Why write `sizeof (char)` if char is 1 by standard?

For comparison:

 float*baz = malloc(sizeof(float) * someDynamicAmount); int *bar = malloc(sizeof(int) * someDynamicAmount); char *foo = malloc(sizeof(char) * someDynamicAmount); 

Vs:

 float*baz = malloc(sizeof(float) * someDynamicAmount); int *bar = malloc(sizeof(int) * someDynamicAmount); char *foo = malloc(someDynamicAmount); 

I like the first version. Do you prefer the second?

You are right, according to the standard, multiplication is irreligious. However, it is like a habit that someone has entered into to be consistent. If you always use sizeof() , regardless of type, you will never forget.
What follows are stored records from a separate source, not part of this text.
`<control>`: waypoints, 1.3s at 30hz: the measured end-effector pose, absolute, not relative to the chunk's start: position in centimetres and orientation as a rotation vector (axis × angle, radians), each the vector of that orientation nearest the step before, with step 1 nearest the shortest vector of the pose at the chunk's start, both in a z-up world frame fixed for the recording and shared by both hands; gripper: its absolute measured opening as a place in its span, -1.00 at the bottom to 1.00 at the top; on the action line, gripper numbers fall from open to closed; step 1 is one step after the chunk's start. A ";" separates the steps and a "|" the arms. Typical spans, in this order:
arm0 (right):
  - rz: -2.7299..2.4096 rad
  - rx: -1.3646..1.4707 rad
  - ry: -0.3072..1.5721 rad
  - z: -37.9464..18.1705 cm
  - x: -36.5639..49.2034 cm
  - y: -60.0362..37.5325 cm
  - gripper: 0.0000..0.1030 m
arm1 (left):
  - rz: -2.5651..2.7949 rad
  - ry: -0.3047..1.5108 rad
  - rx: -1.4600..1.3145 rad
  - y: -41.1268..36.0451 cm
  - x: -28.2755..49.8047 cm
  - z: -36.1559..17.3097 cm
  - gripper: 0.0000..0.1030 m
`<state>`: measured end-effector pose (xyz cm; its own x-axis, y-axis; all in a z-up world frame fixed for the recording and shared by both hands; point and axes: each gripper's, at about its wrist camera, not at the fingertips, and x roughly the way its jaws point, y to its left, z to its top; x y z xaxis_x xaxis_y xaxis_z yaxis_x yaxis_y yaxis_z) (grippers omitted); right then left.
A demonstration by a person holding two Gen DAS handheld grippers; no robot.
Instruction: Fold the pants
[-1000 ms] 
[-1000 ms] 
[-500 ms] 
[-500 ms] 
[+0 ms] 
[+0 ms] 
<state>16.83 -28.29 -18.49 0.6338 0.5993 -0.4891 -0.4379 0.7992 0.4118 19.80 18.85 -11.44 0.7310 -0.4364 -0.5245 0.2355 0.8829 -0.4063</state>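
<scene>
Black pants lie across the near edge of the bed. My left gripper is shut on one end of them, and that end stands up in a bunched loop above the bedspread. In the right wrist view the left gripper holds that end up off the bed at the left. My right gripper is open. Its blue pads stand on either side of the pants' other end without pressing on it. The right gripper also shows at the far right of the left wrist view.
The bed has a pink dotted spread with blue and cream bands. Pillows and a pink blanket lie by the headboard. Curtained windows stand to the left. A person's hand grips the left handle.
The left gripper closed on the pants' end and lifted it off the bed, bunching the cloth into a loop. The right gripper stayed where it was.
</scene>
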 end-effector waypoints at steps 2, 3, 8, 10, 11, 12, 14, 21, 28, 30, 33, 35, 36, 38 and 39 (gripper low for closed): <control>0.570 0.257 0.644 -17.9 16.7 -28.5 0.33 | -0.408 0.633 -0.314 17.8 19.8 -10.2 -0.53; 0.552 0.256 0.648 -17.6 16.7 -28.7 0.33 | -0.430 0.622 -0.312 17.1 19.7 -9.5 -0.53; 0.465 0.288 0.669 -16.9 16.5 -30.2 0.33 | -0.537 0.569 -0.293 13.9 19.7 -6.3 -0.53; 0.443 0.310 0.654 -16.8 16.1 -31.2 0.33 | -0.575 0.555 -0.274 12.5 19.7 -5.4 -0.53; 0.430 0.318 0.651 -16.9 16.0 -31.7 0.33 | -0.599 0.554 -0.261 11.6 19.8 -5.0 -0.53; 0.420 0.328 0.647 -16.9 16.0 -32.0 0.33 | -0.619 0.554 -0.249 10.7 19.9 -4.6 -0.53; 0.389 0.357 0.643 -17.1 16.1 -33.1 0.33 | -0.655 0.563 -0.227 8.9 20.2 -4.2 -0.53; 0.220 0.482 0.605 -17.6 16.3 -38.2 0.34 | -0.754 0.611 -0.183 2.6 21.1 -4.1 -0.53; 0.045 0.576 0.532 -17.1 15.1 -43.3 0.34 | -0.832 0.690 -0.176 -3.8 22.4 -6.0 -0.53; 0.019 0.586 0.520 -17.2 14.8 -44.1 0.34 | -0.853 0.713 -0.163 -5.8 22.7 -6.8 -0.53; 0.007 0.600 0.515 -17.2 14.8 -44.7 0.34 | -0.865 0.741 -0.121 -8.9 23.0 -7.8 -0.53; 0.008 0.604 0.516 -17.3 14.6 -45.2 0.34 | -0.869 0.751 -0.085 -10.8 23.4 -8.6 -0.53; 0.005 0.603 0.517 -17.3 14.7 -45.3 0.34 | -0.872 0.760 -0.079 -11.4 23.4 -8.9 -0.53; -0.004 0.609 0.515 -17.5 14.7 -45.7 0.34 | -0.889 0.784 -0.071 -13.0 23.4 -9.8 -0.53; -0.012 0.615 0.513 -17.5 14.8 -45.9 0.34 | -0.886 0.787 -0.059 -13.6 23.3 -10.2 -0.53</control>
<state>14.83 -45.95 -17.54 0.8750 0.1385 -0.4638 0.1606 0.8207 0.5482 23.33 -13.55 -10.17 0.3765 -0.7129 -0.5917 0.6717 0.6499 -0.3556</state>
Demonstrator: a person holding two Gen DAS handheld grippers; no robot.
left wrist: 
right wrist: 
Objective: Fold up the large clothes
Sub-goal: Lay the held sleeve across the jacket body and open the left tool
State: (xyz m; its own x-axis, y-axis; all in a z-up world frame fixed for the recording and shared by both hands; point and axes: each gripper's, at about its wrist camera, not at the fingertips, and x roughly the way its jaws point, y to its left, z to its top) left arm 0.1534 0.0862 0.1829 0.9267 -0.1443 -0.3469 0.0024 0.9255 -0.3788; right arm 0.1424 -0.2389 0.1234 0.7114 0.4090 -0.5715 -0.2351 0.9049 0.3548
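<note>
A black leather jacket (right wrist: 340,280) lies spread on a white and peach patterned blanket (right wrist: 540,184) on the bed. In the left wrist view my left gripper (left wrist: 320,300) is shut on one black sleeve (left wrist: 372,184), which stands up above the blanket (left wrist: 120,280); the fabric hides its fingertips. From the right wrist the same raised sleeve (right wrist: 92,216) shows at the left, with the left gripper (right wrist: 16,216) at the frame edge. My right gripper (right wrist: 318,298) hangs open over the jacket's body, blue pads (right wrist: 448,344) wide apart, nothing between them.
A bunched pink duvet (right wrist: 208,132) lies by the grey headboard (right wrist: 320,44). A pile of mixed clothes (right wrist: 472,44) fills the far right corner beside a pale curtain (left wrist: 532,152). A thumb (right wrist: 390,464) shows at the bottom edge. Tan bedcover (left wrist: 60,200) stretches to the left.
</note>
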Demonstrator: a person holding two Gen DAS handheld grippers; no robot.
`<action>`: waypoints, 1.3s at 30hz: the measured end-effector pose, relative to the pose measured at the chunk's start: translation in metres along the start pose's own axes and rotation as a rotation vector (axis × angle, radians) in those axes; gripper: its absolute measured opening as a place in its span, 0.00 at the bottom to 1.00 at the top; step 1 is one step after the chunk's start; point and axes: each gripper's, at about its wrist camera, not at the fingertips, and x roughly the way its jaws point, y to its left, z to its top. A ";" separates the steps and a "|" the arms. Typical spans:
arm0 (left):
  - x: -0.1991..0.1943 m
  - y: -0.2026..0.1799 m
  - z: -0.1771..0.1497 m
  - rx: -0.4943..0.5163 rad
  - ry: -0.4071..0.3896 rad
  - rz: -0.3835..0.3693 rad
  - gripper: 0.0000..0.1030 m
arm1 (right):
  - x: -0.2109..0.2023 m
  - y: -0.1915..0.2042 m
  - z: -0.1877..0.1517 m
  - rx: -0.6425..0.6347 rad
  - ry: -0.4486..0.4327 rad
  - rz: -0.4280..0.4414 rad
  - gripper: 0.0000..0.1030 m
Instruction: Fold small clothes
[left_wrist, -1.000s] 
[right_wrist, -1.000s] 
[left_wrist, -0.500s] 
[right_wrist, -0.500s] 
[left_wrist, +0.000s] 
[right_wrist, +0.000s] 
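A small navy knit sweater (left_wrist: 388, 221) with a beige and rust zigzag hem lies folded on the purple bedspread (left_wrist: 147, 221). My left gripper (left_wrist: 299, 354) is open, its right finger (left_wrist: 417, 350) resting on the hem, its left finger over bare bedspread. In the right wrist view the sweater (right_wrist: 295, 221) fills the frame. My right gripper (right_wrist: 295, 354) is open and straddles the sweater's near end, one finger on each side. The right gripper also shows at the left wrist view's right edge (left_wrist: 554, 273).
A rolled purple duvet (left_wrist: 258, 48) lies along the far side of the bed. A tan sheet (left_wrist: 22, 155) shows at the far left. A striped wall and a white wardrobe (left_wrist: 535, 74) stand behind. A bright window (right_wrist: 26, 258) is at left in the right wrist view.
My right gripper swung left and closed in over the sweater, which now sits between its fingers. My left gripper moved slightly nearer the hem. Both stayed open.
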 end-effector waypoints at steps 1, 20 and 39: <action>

 char *foo = (char *)malloc(sizeof(char) * someDynamicAmount); int *bar = (int *)malloc(sizeof(int) * someDynamicAmount); 

Common idiom

 T *p = malloc(N * sizeof *p); 

or

 T *p; ... p = malloc(N * sizeof *p); 

This way you don't have to worry about type.

Citation standard C99 , section 6.5.3.4 The sizeof operator:

When applied to an operand with type char, unsigned char or signed char, (or its qualified version), the result is 1 . When applied to an operand with an array of type, the result is the total number of bytes in the array. When applied to an operand that has a structure or type of union, the result is the total number of bytes in that object, including the inner and back pad.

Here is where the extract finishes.